À
toi, l'ami Montois, jaune et noir dans le rugby, bleu et blanc dans
la fête. Le week-end dernier, c'était Vic, un rendez-vous
incontournable de la saison, une grande étape de cette temporada qui
continue.
De
Mont-de-Marsan, tu ne connais guère de rivalité avec Vic, ce petit
village du Gers. Je t'ai déjà entendu parler, avec une saine
jalousie, des corridas de Vic, de ses toros, de son esprit. Bien sûr,
au Plumaçon, il y a aussi de temps à autres de grandes et sérieuses
courses, même si la politique taurine y est complètement
différente.
J'ai
pensé à ce rendez-vous habituel du côté de Vic. Un fief. J'ai
pensé aussi à ces longs mois qui passent, difficiles dans les
heures tardives, à ce toro sur ta route, à ce putain de toro sur ta
route. Un toro dont j'aimerais qu'il soit refusé dans toutes les
arènes et par toutes les commissions taurines au monde. Un toro
sournois qui fout plein de coups de corne au destin : figuras,
futurs prodiges, aficionados, amis. Pêle-mêle : Antonio José
Galán, Valente Arellano le jeune mexicain, et aussi toi mon ami.
Cette
année à Vic, les toros étaient fort respectables et bien
présentés. Le souci majeur est venu des corrales, où de la pelouse
avait été mise en place il y a quelques mois. Mais la pelouse est
devenue boue, et au total, six toros pendant la feria ont perdu des
ongles de leurs sabots. Aucun d'entre eux, cependant, ne s'est affalé
au sol. Mais c'est quand même beaucoup pour cette histoire de
corrales. On aurait pu titrer "gazon
maudit".
Le
samedi soir, c'était les Baltasar Ibán, avec une corrida sérieuse,
armée, et plusieurs toros typés Pedraza de Yeltes. Une course de
premier tiers, très intéressante face au cheval. Le torero le plus
en vue, à la grande surprise, ce fut Curro Díaz.

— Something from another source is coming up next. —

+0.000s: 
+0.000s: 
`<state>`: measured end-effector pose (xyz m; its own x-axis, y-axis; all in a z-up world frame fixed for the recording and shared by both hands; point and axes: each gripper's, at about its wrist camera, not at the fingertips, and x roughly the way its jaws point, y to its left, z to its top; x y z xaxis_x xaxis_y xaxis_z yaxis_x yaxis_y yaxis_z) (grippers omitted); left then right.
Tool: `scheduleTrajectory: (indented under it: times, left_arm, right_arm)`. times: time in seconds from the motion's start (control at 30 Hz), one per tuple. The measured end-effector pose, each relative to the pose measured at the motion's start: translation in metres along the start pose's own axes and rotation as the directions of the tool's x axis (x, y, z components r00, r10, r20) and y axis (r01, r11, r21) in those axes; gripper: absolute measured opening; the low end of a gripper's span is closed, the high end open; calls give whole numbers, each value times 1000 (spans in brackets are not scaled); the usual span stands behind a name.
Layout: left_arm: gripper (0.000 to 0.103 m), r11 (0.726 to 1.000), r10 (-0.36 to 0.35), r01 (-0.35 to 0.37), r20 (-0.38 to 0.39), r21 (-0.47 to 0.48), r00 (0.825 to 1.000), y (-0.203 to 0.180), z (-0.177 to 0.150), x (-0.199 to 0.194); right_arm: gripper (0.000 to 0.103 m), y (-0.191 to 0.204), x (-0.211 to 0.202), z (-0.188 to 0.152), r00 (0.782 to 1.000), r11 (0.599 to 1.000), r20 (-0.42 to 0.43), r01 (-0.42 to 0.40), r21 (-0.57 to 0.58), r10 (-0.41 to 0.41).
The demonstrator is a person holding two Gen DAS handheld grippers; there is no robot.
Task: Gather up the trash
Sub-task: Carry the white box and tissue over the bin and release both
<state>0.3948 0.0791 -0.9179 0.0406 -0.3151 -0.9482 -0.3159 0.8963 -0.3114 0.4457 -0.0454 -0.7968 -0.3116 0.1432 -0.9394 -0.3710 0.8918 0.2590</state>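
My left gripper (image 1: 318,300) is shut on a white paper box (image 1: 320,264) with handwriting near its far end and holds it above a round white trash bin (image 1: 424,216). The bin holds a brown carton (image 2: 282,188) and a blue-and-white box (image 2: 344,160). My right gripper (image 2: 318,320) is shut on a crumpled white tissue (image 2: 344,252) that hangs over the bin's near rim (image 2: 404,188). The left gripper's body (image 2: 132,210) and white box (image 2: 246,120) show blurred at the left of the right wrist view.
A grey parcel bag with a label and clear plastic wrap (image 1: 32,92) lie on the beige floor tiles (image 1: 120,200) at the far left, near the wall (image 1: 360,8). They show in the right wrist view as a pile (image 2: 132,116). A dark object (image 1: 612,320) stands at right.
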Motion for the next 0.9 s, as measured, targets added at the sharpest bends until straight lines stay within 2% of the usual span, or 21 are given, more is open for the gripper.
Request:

Un torero léger,
qui fait les bordures, calque un peu le modèle de Juan Mora, mais
place en tout cas des estocades fulgurantes. Je n'ai jamais été
fan, mais c'est peut-être l'un des meilleurs avec l'épée à
l'heure actuelle, et il pourrait donner des cours à certains plus
hauts gradés dans le vedettariat. Et la course d'Ibán n'a en tout
cas jamais été facile pour les toreros.
Dimanche
matin, la corrida-concours, le superbe combat du toro de Los Maños
face à Javier Cortés, le plein d'émotion. Un toro très
intéressant, exigeant, et à l'ancienne de Hoyo de la Gitana, et un
brave de chez Pedraza de Yeltes. L'après-midi, les Valdellán ont un
peu déçu. On a vu le sens de la lidia de Domingo López-Chaves, et
les très beaux gestes de José Carlos Venegas, qui s'il manque de
pratique avec un faible nombre de contrats, possède vraiment quelque
chose. Et puis, il y avait le jeune César Valencia, qui remplaçait
Lamelas, le héros de Vic. Pas de chance pour Valencia, qui a dû
être emmené à l'infirmerie après avoir été pris par le sobrero
de Valdellán, un manso qui l'attendait au coin du bois.
La
corrida de Victorino Martín du lundi avait eu beaucoup d'écho après
la corrida de Séville et le fameux indulto. Pour sûr, ni
aficionados ni toreros ne s'attendaient à une telle sortie des
Victorinos sur le sable de Vic. Des toros âgés, imposants, durs,
qui cherchaient les chevilles, chassaient les toreros pendant les
faenas, et ne permettaient aucune erreur. Paco Ureña est celui qui
s'y est le plus mis, et il a malheureusement fini à l'infirmerie.
Lundi
soir, fin de feria. À
ma gauche, sur les gradins, j'ai vu les Aturins, leurs belles
gueules, et le beau drapeau de leur afición qui flotte désormais
fièrement du côté de chez eux. J'ai espéré t'y voir aussi, assis
là-bas, près d'eux, comme chaque année.